Heading into the 2025-2026 off-season, could you name how many players the Rays will have reach free agency?
There’s a couple “trick question” type answers in there, as Brandon Lowe (age-31) has a $11.5M club option with a $500K buyout, and Closer/MLBPA player rep Pete Fairbanks (32) has a $7M club option with a $1M buyout.
That leaves just one player from the 2025 Rays to discuss: SP Adrian Houser (33).
Yandy Diaz (34) is under contract at $12M in 2026 with a $10M club option for 2027, and Drew Rasmussen (30) is under contract for $5.75M with an $8M club option for 2027. After that, the Rays have no players under team control beyond the limits of their rookie contracts. (Other than he-who-shall-not-be-discussed.)
Will the Rays try to re-sign Houser?
Houser is not a household name, and you’d be forgiven for missing that he was a Tampa Bay Rays starter if you only casually tuned in to the 2025 season. He was a Milwaukee Brewers starting pitcher that was flipped to the Mets in 2024 while making only $5 million in his final year of arbitration. Then in free agency, Houser signed a mere $1.35 million deal (prorated) with the abysmal Chicago White Sox.
What happened next surpassed expectations, with Houser turning in a 2.10 ERA/3.34 FIP over 11 starts in 2025, leading to him being acquired by the Rays for Curtis Mead and two prospects.
Tampa Bay had the need for Houser after dealing away two starting pitchers (Zack Littell and Taj Bradley), and only Joe Boyle (part of the Jeffrey Springs return) deemed ready in Durham to fill their shoes. Houser also seemed ideal in that he induced a lot of groundballs, which might help a team playing in a minor league ballpark.
Houser, however, didn’t deliver the same results for the Rays, providing a 4.79 ERA/4.38 FIP over 10 starts.

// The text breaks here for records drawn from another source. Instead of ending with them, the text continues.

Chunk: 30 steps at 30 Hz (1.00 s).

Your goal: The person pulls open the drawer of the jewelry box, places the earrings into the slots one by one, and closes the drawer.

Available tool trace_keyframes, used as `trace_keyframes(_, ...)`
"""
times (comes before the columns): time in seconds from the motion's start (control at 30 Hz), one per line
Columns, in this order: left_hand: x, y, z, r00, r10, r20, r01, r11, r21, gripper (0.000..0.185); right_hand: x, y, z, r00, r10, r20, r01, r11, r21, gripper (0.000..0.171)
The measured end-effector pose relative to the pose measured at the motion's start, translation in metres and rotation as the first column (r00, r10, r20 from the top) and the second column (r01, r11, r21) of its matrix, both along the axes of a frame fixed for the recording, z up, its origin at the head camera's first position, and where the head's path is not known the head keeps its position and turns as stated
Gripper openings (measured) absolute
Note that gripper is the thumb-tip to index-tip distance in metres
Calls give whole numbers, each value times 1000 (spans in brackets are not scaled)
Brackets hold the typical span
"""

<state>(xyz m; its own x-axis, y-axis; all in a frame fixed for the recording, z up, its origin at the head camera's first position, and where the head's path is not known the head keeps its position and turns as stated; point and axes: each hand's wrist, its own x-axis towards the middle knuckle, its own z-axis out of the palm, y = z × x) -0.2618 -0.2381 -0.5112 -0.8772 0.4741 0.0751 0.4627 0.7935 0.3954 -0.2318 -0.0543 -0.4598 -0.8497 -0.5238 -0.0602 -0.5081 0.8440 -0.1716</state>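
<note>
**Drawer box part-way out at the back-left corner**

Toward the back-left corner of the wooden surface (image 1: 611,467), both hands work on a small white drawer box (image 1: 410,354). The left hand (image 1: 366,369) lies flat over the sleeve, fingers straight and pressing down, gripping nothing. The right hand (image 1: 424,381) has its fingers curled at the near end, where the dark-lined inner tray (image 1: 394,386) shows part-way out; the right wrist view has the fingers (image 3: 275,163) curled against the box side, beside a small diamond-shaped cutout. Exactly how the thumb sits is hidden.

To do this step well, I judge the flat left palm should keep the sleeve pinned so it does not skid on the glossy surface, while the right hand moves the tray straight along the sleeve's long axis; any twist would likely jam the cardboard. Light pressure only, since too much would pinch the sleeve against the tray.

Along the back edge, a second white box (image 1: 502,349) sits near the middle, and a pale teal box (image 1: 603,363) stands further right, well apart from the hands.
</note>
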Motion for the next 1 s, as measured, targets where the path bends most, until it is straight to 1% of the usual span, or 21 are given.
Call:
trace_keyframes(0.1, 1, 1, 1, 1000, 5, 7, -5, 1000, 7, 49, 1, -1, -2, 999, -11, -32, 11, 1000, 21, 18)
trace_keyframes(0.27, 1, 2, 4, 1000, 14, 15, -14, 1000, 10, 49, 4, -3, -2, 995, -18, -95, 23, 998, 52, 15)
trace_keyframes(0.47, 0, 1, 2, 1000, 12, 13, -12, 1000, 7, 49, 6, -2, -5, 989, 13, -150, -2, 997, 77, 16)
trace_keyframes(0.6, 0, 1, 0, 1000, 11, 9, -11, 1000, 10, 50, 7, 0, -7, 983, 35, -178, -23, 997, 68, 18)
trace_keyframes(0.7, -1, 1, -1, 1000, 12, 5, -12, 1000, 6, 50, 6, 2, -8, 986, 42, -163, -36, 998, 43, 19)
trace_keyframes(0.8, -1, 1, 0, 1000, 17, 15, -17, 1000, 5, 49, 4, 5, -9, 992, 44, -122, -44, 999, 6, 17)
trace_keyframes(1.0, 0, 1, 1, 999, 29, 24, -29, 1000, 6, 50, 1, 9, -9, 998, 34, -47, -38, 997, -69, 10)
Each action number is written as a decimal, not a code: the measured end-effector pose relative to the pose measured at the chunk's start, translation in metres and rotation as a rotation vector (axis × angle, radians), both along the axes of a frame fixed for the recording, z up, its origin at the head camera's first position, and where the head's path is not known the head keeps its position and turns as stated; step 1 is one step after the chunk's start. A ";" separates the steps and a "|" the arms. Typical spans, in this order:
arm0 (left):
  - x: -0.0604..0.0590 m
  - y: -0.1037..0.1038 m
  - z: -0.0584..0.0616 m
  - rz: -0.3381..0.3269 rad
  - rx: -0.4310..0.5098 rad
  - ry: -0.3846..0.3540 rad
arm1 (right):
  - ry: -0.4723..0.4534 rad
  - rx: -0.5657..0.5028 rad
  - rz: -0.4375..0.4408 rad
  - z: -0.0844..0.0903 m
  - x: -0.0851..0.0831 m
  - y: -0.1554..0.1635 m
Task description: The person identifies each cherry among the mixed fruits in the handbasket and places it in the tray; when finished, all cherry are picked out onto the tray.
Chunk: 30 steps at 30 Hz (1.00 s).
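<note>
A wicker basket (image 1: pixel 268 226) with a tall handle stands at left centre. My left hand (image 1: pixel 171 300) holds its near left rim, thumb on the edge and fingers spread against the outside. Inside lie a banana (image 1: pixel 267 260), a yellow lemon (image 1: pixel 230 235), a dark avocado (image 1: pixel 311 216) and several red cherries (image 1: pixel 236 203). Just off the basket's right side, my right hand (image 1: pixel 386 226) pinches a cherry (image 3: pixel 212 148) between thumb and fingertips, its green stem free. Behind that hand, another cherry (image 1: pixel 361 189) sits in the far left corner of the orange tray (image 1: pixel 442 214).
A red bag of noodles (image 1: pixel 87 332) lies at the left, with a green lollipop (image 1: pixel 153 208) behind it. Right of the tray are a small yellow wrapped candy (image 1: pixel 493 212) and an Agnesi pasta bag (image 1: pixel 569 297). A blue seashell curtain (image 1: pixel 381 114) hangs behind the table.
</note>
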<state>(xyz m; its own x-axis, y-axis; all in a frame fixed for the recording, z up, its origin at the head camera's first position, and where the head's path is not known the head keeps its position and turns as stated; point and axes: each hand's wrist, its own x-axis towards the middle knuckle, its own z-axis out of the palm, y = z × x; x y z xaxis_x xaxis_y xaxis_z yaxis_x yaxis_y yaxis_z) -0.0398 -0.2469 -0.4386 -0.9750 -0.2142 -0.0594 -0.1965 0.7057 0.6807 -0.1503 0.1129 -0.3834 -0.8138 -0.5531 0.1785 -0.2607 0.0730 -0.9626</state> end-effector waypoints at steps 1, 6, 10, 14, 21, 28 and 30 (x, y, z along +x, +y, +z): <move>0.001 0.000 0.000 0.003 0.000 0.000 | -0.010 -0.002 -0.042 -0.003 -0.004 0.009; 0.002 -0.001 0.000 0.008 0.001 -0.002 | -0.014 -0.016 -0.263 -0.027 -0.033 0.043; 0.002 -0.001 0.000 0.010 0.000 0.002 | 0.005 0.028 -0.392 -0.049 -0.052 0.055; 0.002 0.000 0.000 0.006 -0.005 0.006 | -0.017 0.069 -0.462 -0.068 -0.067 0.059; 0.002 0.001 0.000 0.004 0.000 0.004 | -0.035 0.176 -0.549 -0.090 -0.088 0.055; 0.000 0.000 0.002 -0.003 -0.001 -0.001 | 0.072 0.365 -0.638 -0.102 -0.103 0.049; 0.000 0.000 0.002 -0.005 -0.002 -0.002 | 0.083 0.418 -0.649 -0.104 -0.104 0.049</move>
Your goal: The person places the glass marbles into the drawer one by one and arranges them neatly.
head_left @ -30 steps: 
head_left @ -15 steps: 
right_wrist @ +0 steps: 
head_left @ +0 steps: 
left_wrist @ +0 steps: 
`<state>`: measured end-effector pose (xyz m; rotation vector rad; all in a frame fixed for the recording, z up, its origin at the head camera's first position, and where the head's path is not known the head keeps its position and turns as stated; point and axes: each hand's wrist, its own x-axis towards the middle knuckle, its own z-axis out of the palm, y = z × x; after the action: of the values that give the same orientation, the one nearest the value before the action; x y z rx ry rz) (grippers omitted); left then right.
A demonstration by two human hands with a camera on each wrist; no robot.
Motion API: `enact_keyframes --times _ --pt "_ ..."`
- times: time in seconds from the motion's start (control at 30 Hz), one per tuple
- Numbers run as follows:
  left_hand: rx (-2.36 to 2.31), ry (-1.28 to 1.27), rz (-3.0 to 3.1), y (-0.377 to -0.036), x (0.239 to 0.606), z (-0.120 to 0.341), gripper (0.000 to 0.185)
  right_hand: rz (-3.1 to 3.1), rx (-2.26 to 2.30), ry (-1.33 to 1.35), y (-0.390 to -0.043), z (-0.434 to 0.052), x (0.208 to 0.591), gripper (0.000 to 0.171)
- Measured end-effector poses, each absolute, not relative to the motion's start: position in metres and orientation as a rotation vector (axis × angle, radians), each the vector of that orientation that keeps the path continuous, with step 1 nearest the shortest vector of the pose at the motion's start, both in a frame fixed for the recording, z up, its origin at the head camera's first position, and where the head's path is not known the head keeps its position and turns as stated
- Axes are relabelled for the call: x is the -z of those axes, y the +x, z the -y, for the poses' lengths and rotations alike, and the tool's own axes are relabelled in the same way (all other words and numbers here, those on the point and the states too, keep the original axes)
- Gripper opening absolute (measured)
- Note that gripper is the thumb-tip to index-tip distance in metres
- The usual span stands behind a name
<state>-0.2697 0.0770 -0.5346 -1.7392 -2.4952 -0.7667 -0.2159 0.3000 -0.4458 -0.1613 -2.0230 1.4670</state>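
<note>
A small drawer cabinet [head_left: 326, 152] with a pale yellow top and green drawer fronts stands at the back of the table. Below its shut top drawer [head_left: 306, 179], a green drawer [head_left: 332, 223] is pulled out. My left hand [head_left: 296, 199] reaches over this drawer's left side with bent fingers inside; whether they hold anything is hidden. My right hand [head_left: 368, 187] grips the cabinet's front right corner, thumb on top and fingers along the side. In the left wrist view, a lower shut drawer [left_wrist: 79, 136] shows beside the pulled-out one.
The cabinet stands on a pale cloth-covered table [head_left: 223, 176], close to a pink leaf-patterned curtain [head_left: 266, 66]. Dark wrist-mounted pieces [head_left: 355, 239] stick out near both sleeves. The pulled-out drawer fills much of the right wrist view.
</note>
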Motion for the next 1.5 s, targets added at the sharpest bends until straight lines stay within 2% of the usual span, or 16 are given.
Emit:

Heading into next season, it seems unlikely he’ll return to the Rays either — with Rasmussen, Boyle, Ryan pepiot, Shane Baz, and hopefully Shane McClanahan filling out the rotation. If one of them isn’t ready for 2026, the team could try stretching out Griffin Jax (the return for Bradley), utilize other Durham arms like Ian Seymour, or hit the market looking for a different arm that fits the team’s return to Tropicana Field.